Finally, and somewhat tongue-in-cheek, the writer claims that he decided to try to outsource his therapy through his virtual assistant. He had planned to give the virtual assistant a list of his neuroses and some stories about his childhood, have the virtual assistant speak to his psychiatrist for 50 minutes, and then have the virtual assistant pass along to him the psychiatrist’s advice. When the psychiatrist understandably refused to take part in such an exercise, the writer decided instead to outsource his worry. He first had “Your Man in India” research and send him a thorough memorandum on stress with some visualization exercises. He next asked his virtual assistant if she would spend a few minutes each day worrying about some of the things that were causing the writer stress. The virtual assistant replied that she would worry every day for him about his particular stresses, and that he should no longer worry about them himself. According to the writer, outsourcing his worries alone was worth the price of a virtual assistant. Ferriss claims that a virtual assistant in India can cost between $4 and $10 U.S. per hour.

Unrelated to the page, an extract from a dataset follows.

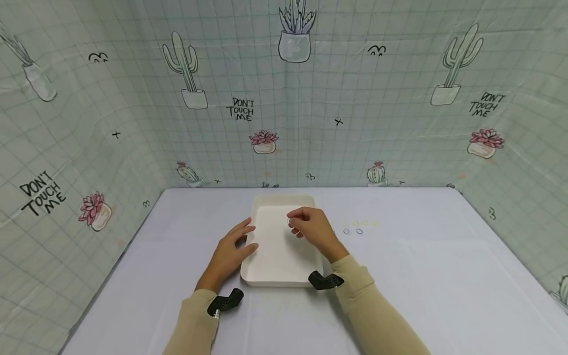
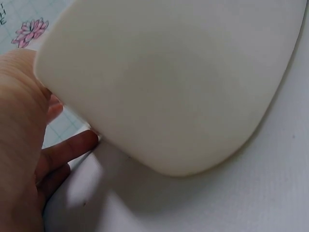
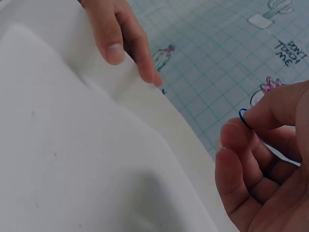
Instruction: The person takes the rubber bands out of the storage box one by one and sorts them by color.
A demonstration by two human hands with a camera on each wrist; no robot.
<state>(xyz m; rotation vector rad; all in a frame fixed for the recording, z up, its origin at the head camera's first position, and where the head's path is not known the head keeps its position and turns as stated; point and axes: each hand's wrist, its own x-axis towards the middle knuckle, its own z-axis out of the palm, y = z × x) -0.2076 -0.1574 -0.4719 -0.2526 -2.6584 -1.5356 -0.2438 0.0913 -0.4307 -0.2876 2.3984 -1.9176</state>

One of the primary goals of the New Rich, according to Ferriss, is to create what he calls a “muse:” a profitable business that you own, that creates a stream of income for you, and on which you spend little time. In other words, the key concepts in creating a muse are cash flow and time freedom. To create a muse, one needs a niche market that can be accessed in a relatively inexpensive way. One also needs a product.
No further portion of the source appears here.